Mast has made national security a focus, saying Congress will be his "next battlefield." He expresses opposition to creating a pathway to citizenship for people in the country illegally, is open to increasing the retirement age to bolster Social Security and supports replacing the Affordable Care Act with an expansion of health savings accounts.

Perkins, 52, founded AshBritt Environmental Inc., a major national disaster-recovery company, after Hurricane Andrew in 1992.

Perkins supports a pathway to citizenship, would look at increasing employer and employee contributions to Social Security while immediately pushing to increase benefits by 2 percent to 3 percent a year, and said the federal government needs to work with insurance companies and small businesses to improve the Affordable Care Act.

Perkins, who has tried to link Mast to Trump and former U.S. Rep. Allen West, a tea party favorite who was defeated by Murphy in 2012, has criticized Mast for accepting sugar growers' money, a hot-button issue in the district.

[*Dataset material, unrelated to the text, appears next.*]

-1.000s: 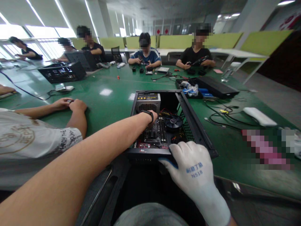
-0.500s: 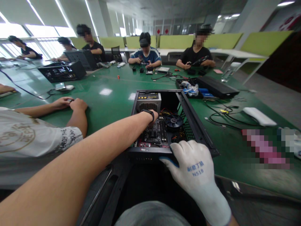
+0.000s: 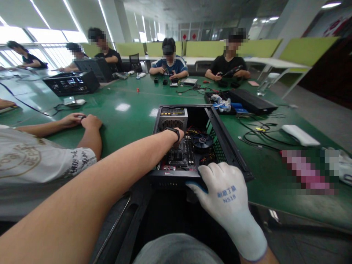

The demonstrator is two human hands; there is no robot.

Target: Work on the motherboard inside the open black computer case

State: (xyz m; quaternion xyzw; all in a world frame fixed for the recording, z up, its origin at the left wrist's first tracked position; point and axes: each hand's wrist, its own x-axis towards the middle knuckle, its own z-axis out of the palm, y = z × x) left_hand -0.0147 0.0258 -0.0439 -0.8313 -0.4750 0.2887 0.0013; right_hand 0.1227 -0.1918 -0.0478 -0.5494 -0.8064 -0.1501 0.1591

Some residents view sugar farms south of Lake Okeechobee as a source of the toxins that travel from Lake Okeechobee into area rivers.

Joe Negron, the incoming state Senate president, has floated a proposal to push his fellow state lawmakers to buy 60,000 acres of farmland south of the lake to shift the flow of the water.

Mast backs Negron's plan. Perkins doesn't see Negron's proposal getting much legislative support and says a wider approach is needed that includes seeking more federal funding to bulk up a dike around the lake and seeking to reduce water runoff that comes from Central Florida into the lake.

The two both oppose the private All Aboard Florida Brightline passenger rail service, which is planned to run from Miami to Orlando on tracks on the east side of the congressional district.